Questions fréquentes
Peut-on réduire les droits de succession après un décès ?
Les marges de manœuvre sont réduites une fois le décès survenu. Certaines options subsistent toutefois : renoncer à une part au profit de ses propres enfants, demander un paiement fractionné ou différé des droits, ou vérifier les exonérations attachées à certains biens. L’essentiel des économies se joue néanmoins en amont, du vivant du futur défunt.
Les barèmes et abattements sont-ils figés ?
Non. Les montants d’abattement, les tranches et les taux sont fixés par la loi et peuvent évoluer d’une année à l’autre, notamment à l’occasion des lois de finances. Les chiffres cités ici sont des repères à vérifier au moment précis de votre projet.
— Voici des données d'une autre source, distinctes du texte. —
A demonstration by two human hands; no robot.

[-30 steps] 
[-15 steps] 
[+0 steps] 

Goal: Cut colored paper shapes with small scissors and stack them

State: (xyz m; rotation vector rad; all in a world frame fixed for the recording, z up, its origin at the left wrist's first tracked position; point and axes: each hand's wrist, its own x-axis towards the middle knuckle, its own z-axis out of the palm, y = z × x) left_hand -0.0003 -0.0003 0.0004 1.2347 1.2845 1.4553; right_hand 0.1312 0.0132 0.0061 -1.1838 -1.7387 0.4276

Réduire ses droits de succession repose sur des dispositifs légaux et éprouvés, mais chaque situation familiale et patrimoniale reste unique. Avant toute décision, il est vivement recommandé de consulter un notaire ou un conseiller en gestion de patrimoine, seuls à même de sécuriser votre stratégie et de l’adapter aux règles en vigueur.